— WHAT YOU ARE ASKED TO DO —
Starting at the first line of the listing below, repeat each line exactly until the line containing "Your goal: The", which you include. Leave out pictures.

--

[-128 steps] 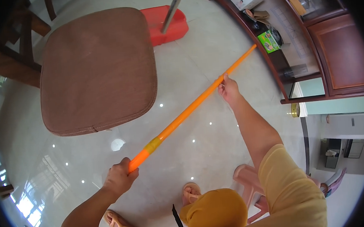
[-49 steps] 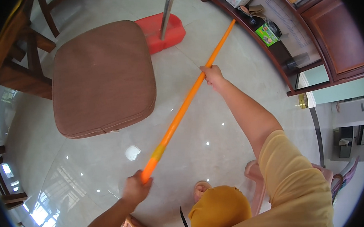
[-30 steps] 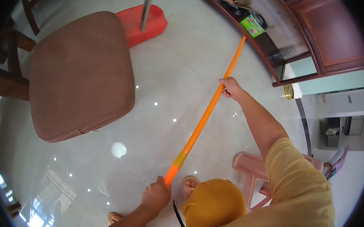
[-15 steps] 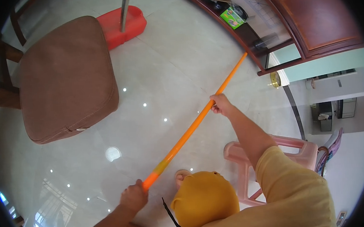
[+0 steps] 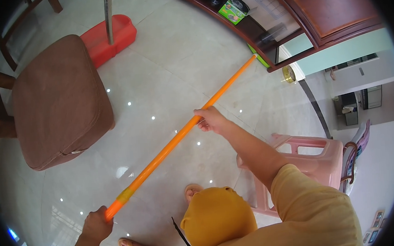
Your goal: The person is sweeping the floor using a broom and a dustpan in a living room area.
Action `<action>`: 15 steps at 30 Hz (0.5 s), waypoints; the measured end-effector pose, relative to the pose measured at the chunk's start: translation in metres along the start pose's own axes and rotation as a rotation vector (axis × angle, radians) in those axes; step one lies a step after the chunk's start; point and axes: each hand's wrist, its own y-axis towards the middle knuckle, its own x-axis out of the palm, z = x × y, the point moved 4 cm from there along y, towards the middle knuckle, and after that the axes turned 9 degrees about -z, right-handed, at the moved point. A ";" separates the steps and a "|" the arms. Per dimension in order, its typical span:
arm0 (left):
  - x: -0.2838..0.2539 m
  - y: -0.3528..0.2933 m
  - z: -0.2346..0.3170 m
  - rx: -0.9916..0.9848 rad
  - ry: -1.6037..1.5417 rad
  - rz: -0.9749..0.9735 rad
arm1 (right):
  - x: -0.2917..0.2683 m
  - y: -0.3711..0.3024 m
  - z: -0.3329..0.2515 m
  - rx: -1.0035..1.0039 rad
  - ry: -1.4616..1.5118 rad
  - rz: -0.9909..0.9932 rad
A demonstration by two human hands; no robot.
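A: Where's the orange pole (image 5: 179, 135)?
B: Slanting across the tiled floor (image 5: 165, 56) — its far tip lies near the dark wooden cabinet (image 5: 335, 3).
A: And the grips?
B: The left hand (image 5: 96, 225) is wrapped around the near end; the right hand (image 5: 211, 119) is closed on the middle, though its fingers are partly hidden.
A: Nearby?
B: 1 brown cushioned chair (image 5: 58, 103), 1 red base (image 5: 109, 37), and a pink plastic stool (image 5: 318, 155).
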 end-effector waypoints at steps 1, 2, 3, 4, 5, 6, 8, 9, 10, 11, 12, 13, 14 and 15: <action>-0.003 -0.004 -0.007 -0.006 0.001 -0.009 | 0.006 -0.001 0.001 -0.039 0.046 0.014; -0.007 -0.011 -0.016 -0.029 0.016 0.028 | 0.011 -0.001 0.001 -0.075 0.095 0.025; -0.011 -0.019 -0.027 -0.058 0.036 0.056 | 0.014 0.001 0.001 -0.073 0.099 0.024; -0.014 -0.028 -0.038 -0.062 0.034 0.062 | 0.016 0.002 0.000 -0.100 0.127 0.072; -0.017 -0.040 -0.052 -0.112 0.083 0.076 | 0.019 0.004 -0.001 -0.141 0.151 0.121; -0.021 -0.052 -0.066 -0.137 0.130 0.110 | 0.026 0.007 0.000 -0.124 0.160 0.107; -0.023 -0.073 -0.096 -0.196 0.151 0.105 | 0.042 0.007 0.006 -0.083 0.271 0.079; -0.026 -0.082 -0.109 -0.165 0.164 0.160 | 0.058 0.004 0.012 -0.077 0.323 -0.028; -0.026 -0.093 -0.124 -0.211 0.166 0.129 | 0.074 -0.004 0.020 -0.066 0.362 -0.098; -0.028 -0.103 -0.136 -0.211 0.231 0.095 | 0.087 -0.013 0.028 -0.043 0.351 -0.145; -0.025 -0.109 -0.146 -0.223 0.295 0.044 | 0.097 -0.021 0.034 -0.023 0.331 -0.183; -0.021 -0.114 -0.151 -0.215 0.299 0.067 | 0.100 -0.029 0.036 -0.026 0.341 -0.197; -0.022 -0.122 -0.154 -0.216 0.203 0.180 | 0.102 -0.037 0.039 -0.058 0.336 -0.253; -0.024 -0.130 -0.155 -0.221 0.102 0.289 | 0.103 -0.043 0.040 -0.085 0.328 -0.312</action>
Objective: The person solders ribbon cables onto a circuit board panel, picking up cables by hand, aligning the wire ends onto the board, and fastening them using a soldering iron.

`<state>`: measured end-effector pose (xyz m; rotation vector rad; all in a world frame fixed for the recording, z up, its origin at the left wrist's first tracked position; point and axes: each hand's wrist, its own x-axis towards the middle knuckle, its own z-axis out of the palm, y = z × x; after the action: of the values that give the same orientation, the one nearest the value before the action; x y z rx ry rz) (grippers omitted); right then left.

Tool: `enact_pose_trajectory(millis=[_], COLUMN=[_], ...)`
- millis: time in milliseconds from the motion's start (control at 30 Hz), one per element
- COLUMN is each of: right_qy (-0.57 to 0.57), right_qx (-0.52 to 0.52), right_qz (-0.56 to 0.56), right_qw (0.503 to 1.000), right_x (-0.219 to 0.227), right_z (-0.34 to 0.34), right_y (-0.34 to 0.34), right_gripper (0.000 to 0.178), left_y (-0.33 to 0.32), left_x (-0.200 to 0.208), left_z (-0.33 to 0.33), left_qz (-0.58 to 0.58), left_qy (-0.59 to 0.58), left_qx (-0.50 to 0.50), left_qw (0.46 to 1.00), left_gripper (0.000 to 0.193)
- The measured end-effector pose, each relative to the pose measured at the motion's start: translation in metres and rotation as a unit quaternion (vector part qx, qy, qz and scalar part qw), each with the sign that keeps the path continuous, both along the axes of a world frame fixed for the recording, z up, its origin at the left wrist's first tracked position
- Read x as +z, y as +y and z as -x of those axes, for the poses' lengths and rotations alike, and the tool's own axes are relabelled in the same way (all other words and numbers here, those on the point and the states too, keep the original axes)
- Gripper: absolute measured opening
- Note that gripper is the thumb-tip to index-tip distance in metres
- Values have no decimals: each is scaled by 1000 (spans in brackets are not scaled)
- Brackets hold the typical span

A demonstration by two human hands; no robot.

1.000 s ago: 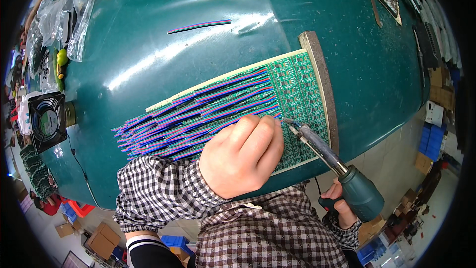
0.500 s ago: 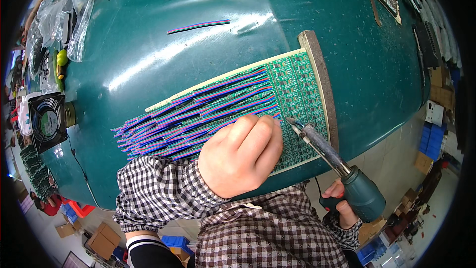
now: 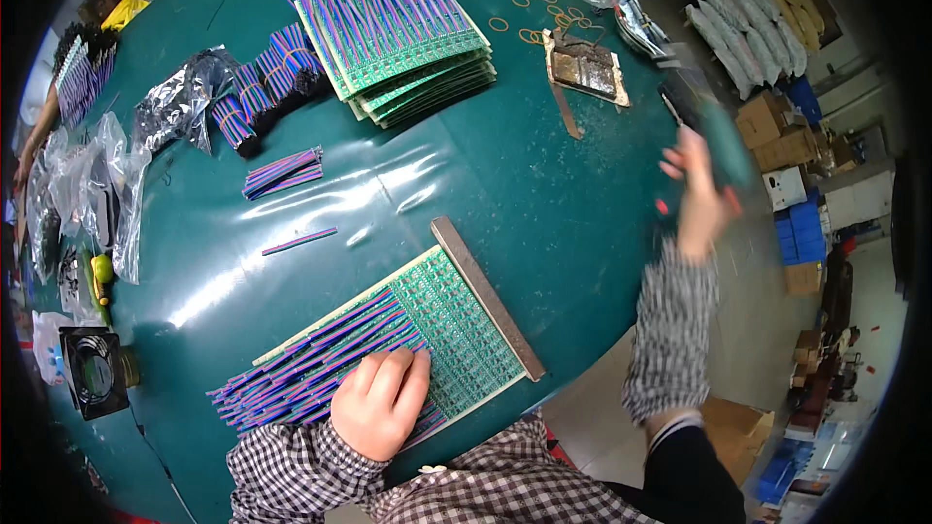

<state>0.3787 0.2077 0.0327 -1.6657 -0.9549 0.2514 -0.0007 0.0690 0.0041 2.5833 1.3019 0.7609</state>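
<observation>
A green circuit board panel lies on the table in front of me, with rows of blue, red and black ribbon wires running left from it. My left hand is closed over these wires at the edge of the bare part of the board; its fingertips are hidden beneath it. Out at the far right, my right hand grips a dark green soldering iron, blurred by motion. Near the iron lies a solder-stained cleaning tray. A brown bar borders the panel's right side.
A stack of wired boards stands at the back, beside bundled wires. Loose wire strips and a single strip lie closer. A black fan stands left. Rubber bands are scattered behind the tray.
My right hand has swung the soldering iron off the board, far to the right and away from me. The view has turned rightward and farther out; my left hand stays on the wires.
</observation>
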Motion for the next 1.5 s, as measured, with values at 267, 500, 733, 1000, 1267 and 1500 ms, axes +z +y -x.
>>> enact_pose_trajectory(millis=[267,500,733,1000,1267,1500], right_qy=[132,297,289,119,92,89], right_qx=[137,342,323,359,377,380], right_qz=[-22,153,260,260,263,266], right_qw=[982,878,863,888,884,882], right_x=[15,1,0,11,7,6], right_z=[40,62,79,107,102,100], right_y=[-52,-198,-224,-207,-209,-211], right_gripper=[39,72,76,41,39,40], left_y=[12,20,10,12,14,14], left_x=[5,-1,0,1,-1,-1], left_z=[10,11,8,9,9,8], left_qz=[19,60,30,40,38,40], left_qy=[-27,-50,-7,-19,-29,-34], left_qx=[-6,-12,-15,-13,-13,-13], left_qw=[999,997,999,999,999,999], left_gripper=[40,36,38,38,39,40])
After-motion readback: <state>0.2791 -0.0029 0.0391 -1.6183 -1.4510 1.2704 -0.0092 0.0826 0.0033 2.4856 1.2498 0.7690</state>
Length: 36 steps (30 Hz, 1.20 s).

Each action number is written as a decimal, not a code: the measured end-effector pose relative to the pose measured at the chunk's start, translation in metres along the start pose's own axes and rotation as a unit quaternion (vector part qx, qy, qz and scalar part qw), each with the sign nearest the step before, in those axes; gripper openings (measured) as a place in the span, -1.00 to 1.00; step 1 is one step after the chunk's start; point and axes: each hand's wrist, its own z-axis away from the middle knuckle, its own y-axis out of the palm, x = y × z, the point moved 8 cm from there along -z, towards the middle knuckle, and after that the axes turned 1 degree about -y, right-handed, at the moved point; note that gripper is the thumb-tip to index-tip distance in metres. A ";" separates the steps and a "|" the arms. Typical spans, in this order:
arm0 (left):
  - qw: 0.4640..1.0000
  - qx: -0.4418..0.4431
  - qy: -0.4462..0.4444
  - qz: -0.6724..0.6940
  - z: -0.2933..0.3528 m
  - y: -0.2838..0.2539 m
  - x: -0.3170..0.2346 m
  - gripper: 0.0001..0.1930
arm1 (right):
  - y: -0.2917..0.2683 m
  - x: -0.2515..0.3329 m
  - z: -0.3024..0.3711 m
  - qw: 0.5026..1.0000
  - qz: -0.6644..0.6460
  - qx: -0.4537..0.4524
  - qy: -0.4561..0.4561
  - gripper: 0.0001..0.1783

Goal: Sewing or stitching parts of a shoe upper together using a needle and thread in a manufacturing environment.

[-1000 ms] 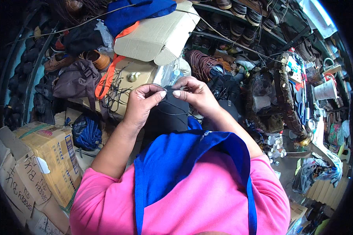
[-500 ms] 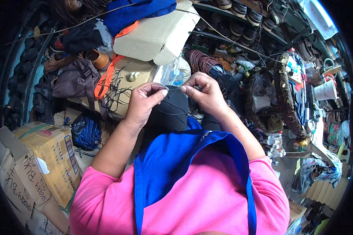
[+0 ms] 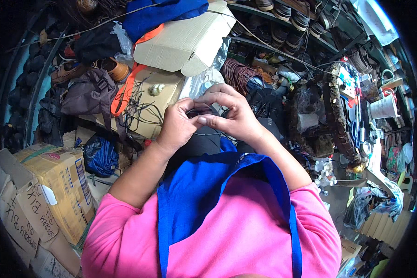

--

— REPLY TO THE TASK —
[-128 steps] 
[-49 steps] 
[-30 steps] 
[-15 steps] 
[+0 steps] 
Your goal: The person is sweeping the floor using a broom and a dustpan in a living room area.

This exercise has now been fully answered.